Du point de vue du philosophe américain N. Bostrom, la réalité virtuelle ne peut pas mener à une présence totale, celle où l’on ne peut plus percevoir que l’on est dans un environnement virtuel, car en réalité virtuelle les systèmes locuteurs ne sont pas « transparents » et la conscience de l’existence de ces systèmes par l’utilisateur empêche la mise en place d’une présence absolue.

Nick Bostrom propose le concept de réalité simulée, une simulation où nous ne pouvons distinguer la différence avec le réel (Bostrom 2003). La théorie de N. Bostrom selon laquelle nous pourrions vivre actuellement dans une réalité simulée, s’appuie sur plusieurs items :

i. Il est possible qu’une civilisation avancée puisse créer une simulation informatique qui contient des individus avec une intelligence artificielle (I.A).

ii. Une telle civilisation pourrait lancer simultanément plusieurs millions de ce type de simulation. (pour le plaisir, pour de la recherche scientifique, ou pour d’autres raisons…).

iii. Un individu simulé dans le programme, ne saurait pas nécessairement qu’il est dans une simulation. Il vaque à ces occupations en considérant être dans le “vrai monde”.

Pour N. Bostrom, la véritable question est donc : si nous considérons que les premiers items sont possibles, laquelle de ces deux options l’est le moins ?

a) Nous sommes, l’une de ces civilisations qui développent des IA et nous ne sommes pas une civilisation simulée.

b) Nous sommes une de ces millions de civilisations simulées (comme le précise le point iii.)

La théorie de N. Bostrom est à la base de nombreux scénarios de films d’anticipation comme Avalon (Oshii 2001) ou la trilogie de Matrix (Wachowski and Wachowski 1999). Mais le concept de monde parallèle est aussi ancien que la littérature, il était présent pendant la période médiéval ainsi que dans le théâtre religieux de la renaissance. L’autre monde, comme dans le chamanisme, est souvent décrit comme celui des rêves.

Nous avons vu précédemment que le rêve pouvait être considéré comme une autre réalité (Descartes 1649, Watson 1968). Si, dans les conditions d’un rêve, notre niveau de

présence peut être indéniablement élevé à son plus haut point, comme le montre les somnambules, nous pouvons définir le rêve comme l’égal de la réalité simulée de N. Bostrom en termes de présence. Notre point de vue est celui d’une présence issue de la conjonction entre les retours sensoriels issus d’un médium transparent et une conception émotionnelle et psychologique de la présence pouvant dépendre de la notion de « jouer le jeu » de l’utilisateur. Nous proposons le schéma suivant illustrant les niveaux de la présence.

Figure 22, Proposition de schéma évoquant les niveaux de présence.
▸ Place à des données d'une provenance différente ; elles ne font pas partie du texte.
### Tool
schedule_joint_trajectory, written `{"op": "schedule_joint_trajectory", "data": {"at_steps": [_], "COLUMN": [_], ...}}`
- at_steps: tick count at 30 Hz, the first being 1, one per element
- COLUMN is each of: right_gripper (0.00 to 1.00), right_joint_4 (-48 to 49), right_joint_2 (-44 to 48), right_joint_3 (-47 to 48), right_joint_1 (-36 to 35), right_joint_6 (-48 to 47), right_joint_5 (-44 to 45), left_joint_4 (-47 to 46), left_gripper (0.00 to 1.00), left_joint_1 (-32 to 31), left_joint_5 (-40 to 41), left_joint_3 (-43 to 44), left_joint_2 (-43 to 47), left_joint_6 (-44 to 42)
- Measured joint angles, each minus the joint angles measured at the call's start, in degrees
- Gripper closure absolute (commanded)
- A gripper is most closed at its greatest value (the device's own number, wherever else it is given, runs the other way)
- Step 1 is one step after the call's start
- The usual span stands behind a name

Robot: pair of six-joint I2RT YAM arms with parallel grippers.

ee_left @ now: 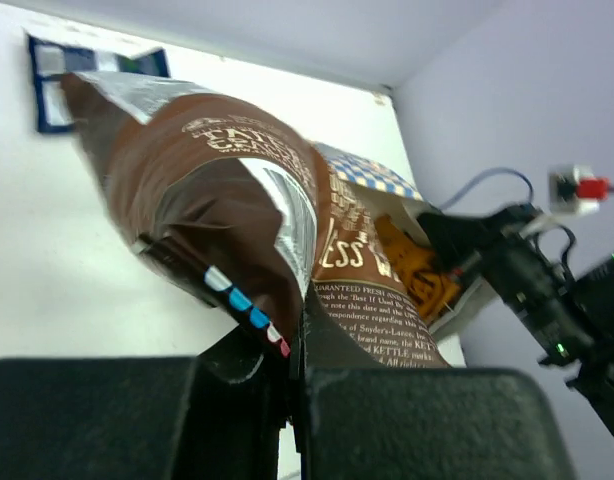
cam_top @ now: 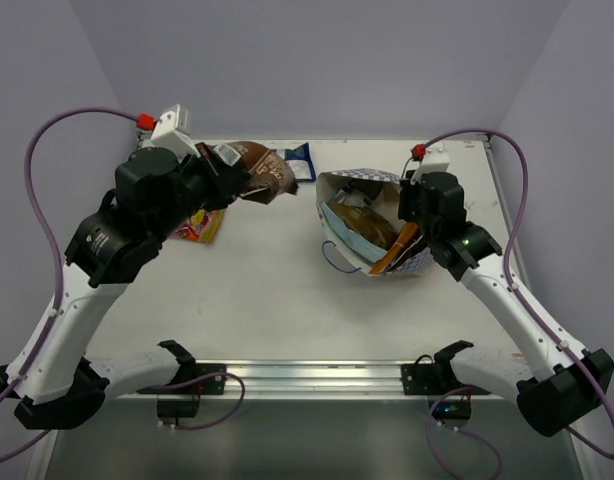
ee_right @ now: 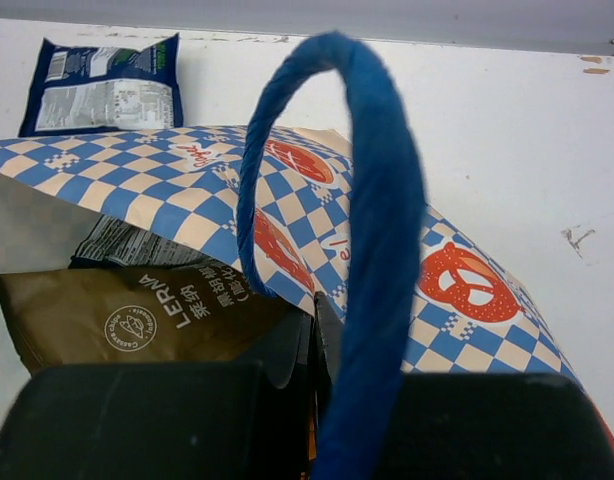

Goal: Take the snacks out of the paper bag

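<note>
With left gripper (cam_top: pixel 230 168) (ee_left: pixel 297 362) pinched shut on an edge of one dark brown chip bag (cam_top: pixel 268 172) (ee_left: pixel 217 190), held that bag at upper centre-left of the overhead view, apart from the paper bag (cam_top: pixel 419 263) (ee_right: pixel 467 300). With right gripper (cam_top: pixel 411 222) (ee_right: pixel 312 345) closed on the paper bag's right rim, just beside one blue cord handle (ee_right: pixel 379 200), held the mouth open at right of centre. Found bare table (cam_top: pixel 277 300) across the lower middle, between the two arms, and a strip of it between the bag and the right edge. Counted two snacks lying outside: one blue-and-white packet (cam_top: pixel 300 160) (ee_right: pixel 102 85) near the far edge at upper centre, one red-and-yellow packet (cam_top: pixel 201 226) partly under the left arm. Made out at least two inside the bag: one olive-tan packet (cam_top: pixel 364 226) (ee_right: pixel 147 315) and one orange packet (cam_top: pixel 398 249); could not count those hidden beneath.
</note>
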State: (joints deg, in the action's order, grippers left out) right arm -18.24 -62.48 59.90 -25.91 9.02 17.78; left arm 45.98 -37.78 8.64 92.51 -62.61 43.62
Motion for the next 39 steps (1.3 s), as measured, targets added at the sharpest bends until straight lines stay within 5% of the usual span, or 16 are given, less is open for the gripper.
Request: {"op": "schedule_joint_trajectory", "data": {"at_steps": [5,13,16,17,20,23,27,32,39], "right_gripper": [1.0,1.0,1.0,1.0,1.0,1.0,1.0,1.0,1.0], "right_joint_4": [-0.35,-0.96,-1.27,-1.44,-1.68,-1.73,-1.99,-2.69,-4.44], "right_joint_2": [0.13,0.42,0.87,1.11,1.79,2.58,3.08,2.86,2.64], "right_joint_3": [-0.04,-0.02,-0.02,-0.02,-0.04,-0.17,-0.24,-0.04,1.07], "right_joint_1": [1.42,1.6,1.6,1.6,1.62,1.62,1.57,0.35,-0.81], "right_joint_6": [0.0,-0.02,-0.04,-0.13,-0.81,-1.57,-2.32,-3.56,-5.01], "right_joint_5": [1.03,0.92,0.59,0.37,-1.07,-2.62,-4.13,-4.42,-4.48], "left_joint_4": [-0.13,-12.22,-20.35,-22.99,-27.19,-26.53,-25.2,-26.05,-29.03], "left_gripper": [1.0,1.0,0.82,0.59,0.14,0.04,0.07,0.07,0.07], "left_joint_1": [2.58,8.41,8.92,9.2,10.93,12.57,12.66,10.36,-12.2], "left_joint_5": [4.26,-4.02,-4.07,-3.91,-3.32,-2.36,-2.75,-7.61,-4.96], "left_joint_3": [4.92,-1.79,-14.43,-20.22,-38.1,-48.72,-49.99,-40.09,-27.36], "left_joint_2": [-5.53,-16.09,-14.4,-12.52,-4.79,2.49,10.05,11.06,-1.7], "left_joint_6": [-4.81,-6.86,-6.71,-6.29,-4.13,-2.82,-5.9,-14.51,-27.96]}}
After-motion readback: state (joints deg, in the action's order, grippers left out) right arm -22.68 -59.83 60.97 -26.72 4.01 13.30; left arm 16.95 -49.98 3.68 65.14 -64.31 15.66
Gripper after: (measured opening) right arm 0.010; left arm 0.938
Dans cette proposition de formalisation de la présence, le rêve est l’égal de la réalité simulée, mais les moyens de parvenir à la présence absolue, (celle où l’on n’a plus conscience d’évoluer dans une virtualité) ne sont pas les mêmes dans les deux cas (Pillai 2013, Pillai, Schmidt et al. 2013). Pour parvenir à cet état dans le rêve, et pour reprendre le triangle sémiotique virtuel (Grumbach 2003), il n’y a pas de locuteur entre le sujet et l’objet. En revanche dans le cas de la réalité virtuelle, le système interactif est le locuteur, qui évoque la réalité ; il est lié de manière cognitive à la conceptualisation de l’environnement virtuel par le Gestalt. De notre point de vue les émotions jouent un rôle important dans la mise en place de Psi, intimement lié à la réalité auto évoquée.

Les moyens de parvenir à la réalité simulée évoquée par Bostrom (Bostrom 2003) nous sont aujourd’hui inconnus, dans la mesure où le système locuteur doit devenir totalement transparent, l’utilisation de catalyseurs hormonaux de l’attention comme certaines drogues

agissant sur la décharge neuronale pourraient être un des moyens à envisager.